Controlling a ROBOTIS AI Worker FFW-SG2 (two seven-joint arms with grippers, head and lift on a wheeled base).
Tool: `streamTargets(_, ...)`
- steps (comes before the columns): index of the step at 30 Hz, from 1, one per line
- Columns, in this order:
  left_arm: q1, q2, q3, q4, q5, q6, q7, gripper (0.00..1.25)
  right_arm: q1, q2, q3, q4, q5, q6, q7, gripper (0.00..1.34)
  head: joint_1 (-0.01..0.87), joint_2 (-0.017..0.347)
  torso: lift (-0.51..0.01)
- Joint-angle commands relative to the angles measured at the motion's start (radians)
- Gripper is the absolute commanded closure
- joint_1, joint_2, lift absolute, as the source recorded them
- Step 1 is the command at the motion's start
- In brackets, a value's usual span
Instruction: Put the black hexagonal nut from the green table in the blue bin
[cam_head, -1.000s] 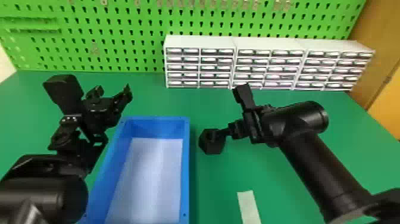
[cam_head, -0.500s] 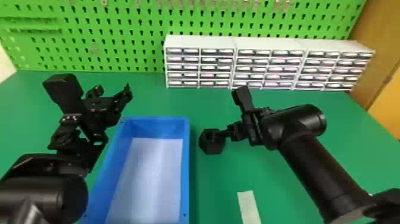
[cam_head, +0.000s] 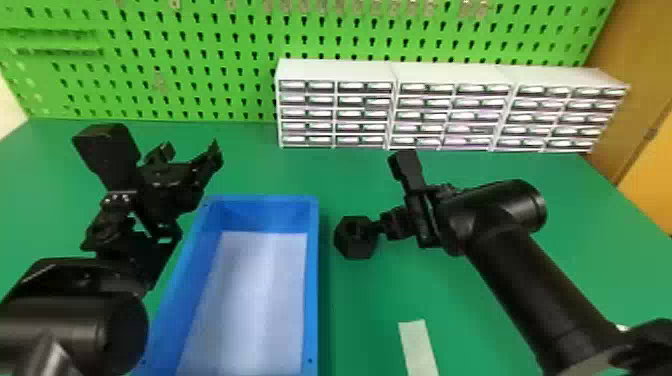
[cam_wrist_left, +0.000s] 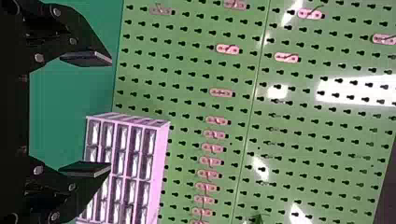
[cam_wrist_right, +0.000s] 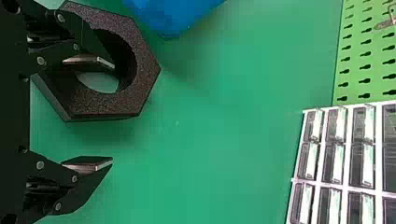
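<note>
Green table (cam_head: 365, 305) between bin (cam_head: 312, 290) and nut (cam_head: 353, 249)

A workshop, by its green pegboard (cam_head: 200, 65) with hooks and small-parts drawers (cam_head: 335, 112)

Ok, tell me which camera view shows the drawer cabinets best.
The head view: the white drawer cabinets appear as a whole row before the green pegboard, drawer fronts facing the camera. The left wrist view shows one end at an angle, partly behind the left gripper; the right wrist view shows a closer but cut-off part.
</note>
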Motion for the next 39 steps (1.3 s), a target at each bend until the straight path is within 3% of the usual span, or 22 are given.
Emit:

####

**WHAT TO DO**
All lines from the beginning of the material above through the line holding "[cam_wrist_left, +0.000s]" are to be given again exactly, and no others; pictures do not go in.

**RESPONSE AREA**
Controlling a ROBOTIS AI Worker FFW-SG2 (two seven-joint arms with grippers, head and lift on a wheeled base).
Tool: `streamTargets(_, ...)`
- steps (comes before the columns): index of the step at 30 Hz, from 1, one per line
- Columns, in this order:
  left_arm: q1, q2, q3, q4, q5, q6, q7, gripper (0.00..1.25)
  right_arm: q1, q2, q3, q4, q5, q6, q7, gripper (0.00..1.34)
  head: joint_1 (-0.01..0.87), joint_2 (-0.017..0.347)
  torso: lift (-0.51..0.01)
- Joint-angle commands relative to the angles measured at the motion's start (radians)
- Gripper is the absolute commanded closure
- joint_1, joint_2, lift absolute, as the source recorded them
- Step 1 is the command at the motion's start
- In brackets, a value's usual span
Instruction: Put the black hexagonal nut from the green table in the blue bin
[cam_head, -1.000s] 
[cam_head, -0.500s] 
[cam_head, +0.000s] 
[cam_wrist_left, +0.000s] 

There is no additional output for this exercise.